### EXERCISE BRIEF:
Below are the records; pull every line that includes "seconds".

### MATERIAL SHOWN:
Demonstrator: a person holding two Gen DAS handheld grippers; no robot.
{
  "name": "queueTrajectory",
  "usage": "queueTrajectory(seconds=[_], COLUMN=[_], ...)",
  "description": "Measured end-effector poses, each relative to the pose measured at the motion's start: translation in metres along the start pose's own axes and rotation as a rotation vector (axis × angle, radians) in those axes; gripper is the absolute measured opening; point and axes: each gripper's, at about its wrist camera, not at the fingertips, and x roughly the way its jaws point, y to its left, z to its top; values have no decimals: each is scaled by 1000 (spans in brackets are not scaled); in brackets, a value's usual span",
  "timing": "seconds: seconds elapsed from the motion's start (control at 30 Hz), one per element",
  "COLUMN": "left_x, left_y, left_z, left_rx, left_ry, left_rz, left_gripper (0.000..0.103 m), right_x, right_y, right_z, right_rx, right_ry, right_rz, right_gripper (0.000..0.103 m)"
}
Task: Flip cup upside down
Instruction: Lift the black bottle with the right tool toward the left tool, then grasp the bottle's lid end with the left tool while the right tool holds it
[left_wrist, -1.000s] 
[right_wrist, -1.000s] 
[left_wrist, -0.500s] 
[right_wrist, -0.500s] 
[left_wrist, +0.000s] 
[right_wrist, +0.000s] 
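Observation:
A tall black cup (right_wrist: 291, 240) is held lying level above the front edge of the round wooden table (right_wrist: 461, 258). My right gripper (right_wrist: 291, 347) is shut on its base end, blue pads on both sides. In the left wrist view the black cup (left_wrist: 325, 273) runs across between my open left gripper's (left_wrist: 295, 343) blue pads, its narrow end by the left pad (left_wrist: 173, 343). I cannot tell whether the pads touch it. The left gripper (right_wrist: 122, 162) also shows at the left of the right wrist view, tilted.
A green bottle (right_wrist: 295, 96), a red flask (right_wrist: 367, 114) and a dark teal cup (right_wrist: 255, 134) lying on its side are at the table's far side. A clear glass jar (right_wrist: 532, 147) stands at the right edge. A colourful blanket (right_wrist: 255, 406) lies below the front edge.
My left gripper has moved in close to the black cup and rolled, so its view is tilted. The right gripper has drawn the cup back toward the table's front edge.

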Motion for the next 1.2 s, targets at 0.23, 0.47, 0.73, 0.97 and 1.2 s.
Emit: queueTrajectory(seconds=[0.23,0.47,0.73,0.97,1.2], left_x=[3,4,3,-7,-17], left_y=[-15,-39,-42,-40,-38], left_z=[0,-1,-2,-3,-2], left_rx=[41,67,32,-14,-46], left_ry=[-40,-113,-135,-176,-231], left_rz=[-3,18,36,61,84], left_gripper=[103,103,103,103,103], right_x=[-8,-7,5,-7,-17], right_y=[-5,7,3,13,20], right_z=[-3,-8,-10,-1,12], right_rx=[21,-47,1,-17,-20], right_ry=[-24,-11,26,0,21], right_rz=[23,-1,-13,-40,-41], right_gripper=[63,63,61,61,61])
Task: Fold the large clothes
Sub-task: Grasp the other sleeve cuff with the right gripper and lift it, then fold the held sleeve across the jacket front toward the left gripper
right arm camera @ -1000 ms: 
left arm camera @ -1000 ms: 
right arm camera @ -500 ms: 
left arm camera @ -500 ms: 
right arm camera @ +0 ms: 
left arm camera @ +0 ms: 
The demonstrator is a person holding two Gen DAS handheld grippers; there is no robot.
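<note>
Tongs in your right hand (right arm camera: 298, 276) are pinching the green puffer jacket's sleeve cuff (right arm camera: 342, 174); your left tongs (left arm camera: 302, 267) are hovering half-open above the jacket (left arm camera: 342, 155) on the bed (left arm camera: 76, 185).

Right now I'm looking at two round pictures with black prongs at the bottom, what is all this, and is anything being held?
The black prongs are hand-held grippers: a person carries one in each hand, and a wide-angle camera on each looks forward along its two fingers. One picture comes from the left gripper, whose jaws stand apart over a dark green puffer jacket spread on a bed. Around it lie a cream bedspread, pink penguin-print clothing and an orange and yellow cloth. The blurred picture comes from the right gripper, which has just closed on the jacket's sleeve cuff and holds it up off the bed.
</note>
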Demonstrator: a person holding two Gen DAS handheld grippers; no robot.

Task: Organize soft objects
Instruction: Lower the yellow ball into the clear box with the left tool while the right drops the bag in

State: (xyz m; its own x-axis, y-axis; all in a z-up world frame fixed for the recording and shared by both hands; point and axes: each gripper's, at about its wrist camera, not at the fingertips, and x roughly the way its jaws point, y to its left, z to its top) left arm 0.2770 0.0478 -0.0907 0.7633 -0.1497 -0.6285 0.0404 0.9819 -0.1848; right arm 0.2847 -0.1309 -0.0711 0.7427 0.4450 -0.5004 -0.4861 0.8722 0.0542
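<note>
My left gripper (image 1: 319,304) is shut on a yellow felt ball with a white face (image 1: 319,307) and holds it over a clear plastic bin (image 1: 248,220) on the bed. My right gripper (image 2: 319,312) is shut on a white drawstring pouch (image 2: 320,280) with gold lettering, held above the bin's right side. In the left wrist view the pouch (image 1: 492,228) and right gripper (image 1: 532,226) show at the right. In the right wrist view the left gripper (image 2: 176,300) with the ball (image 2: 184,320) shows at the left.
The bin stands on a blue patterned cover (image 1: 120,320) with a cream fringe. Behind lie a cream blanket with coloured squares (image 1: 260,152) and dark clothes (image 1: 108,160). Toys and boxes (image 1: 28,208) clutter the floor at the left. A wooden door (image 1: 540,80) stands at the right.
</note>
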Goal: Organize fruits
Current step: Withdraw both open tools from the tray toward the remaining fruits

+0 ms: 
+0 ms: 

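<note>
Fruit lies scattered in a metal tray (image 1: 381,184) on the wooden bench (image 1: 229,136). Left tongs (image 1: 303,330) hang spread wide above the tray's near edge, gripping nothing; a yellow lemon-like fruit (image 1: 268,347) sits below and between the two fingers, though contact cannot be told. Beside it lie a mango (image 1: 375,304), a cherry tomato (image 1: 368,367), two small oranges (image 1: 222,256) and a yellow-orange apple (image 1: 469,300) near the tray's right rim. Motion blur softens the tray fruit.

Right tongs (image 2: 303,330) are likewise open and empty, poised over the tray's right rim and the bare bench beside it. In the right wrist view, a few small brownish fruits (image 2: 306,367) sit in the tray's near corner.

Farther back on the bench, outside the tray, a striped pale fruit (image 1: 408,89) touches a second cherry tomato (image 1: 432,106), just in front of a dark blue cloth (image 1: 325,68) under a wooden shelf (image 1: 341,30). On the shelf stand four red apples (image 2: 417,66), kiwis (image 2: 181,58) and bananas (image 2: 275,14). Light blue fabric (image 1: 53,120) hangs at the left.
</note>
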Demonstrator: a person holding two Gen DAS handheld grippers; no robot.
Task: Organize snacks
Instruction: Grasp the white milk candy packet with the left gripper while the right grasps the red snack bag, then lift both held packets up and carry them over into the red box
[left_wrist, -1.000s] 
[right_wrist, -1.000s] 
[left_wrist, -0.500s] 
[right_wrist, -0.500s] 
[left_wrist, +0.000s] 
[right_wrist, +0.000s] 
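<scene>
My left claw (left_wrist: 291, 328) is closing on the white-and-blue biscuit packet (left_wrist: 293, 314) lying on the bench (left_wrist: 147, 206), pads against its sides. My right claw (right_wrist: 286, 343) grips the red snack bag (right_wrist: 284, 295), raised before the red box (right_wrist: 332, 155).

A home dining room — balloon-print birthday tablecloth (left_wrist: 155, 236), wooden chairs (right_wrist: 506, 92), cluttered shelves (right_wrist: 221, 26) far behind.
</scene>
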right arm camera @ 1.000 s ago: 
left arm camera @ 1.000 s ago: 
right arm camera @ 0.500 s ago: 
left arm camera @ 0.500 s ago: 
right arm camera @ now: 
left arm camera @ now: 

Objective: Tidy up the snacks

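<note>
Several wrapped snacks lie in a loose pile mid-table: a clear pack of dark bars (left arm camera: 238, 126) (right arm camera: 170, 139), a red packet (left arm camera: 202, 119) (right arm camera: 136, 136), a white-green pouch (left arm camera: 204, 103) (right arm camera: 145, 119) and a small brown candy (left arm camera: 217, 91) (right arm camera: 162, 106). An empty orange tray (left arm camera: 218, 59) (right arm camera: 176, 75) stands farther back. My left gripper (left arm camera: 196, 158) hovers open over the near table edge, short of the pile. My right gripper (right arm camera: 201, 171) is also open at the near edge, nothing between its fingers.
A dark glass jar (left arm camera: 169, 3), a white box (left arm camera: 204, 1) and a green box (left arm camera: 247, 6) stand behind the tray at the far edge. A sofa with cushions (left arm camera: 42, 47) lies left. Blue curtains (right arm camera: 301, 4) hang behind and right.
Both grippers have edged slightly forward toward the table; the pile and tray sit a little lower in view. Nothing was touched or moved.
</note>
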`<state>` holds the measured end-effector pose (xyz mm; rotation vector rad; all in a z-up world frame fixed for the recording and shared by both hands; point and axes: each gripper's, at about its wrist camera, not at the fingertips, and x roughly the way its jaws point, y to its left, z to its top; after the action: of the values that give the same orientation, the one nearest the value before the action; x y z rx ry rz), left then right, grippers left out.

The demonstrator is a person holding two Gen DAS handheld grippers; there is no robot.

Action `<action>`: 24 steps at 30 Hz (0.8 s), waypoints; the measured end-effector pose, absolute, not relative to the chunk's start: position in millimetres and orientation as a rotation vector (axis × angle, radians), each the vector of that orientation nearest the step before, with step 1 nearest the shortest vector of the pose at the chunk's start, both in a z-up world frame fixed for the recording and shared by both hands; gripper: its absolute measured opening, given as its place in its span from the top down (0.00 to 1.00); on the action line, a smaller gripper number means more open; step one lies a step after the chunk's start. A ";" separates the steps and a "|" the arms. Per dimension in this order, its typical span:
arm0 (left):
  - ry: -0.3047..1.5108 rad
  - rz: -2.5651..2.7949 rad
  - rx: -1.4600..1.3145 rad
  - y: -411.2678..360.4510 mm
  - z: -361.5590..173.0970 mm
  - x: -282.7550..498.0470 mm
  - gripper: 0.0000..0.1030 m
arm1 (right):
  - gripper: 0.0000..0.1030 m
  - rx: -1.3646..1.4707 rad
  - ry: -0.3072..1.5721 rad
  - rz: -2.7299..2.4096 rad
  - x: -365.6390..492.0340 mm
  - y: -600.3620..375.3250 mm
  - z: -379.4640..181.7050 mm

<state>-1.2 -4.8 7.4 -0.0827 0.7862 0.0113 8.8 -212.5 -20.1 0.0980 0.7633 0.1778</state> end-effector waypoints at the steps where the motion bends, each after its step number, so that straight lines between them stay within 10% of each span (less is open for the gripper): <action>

### PROBLEM SOLUTION:
  "usage": "queueTrajectory(seconds=[_], COLUMN=[_], ...)",
  "timing": "seconds: seconds elapsed from the motion's start (control at 30 Hz), one per element",
Emit: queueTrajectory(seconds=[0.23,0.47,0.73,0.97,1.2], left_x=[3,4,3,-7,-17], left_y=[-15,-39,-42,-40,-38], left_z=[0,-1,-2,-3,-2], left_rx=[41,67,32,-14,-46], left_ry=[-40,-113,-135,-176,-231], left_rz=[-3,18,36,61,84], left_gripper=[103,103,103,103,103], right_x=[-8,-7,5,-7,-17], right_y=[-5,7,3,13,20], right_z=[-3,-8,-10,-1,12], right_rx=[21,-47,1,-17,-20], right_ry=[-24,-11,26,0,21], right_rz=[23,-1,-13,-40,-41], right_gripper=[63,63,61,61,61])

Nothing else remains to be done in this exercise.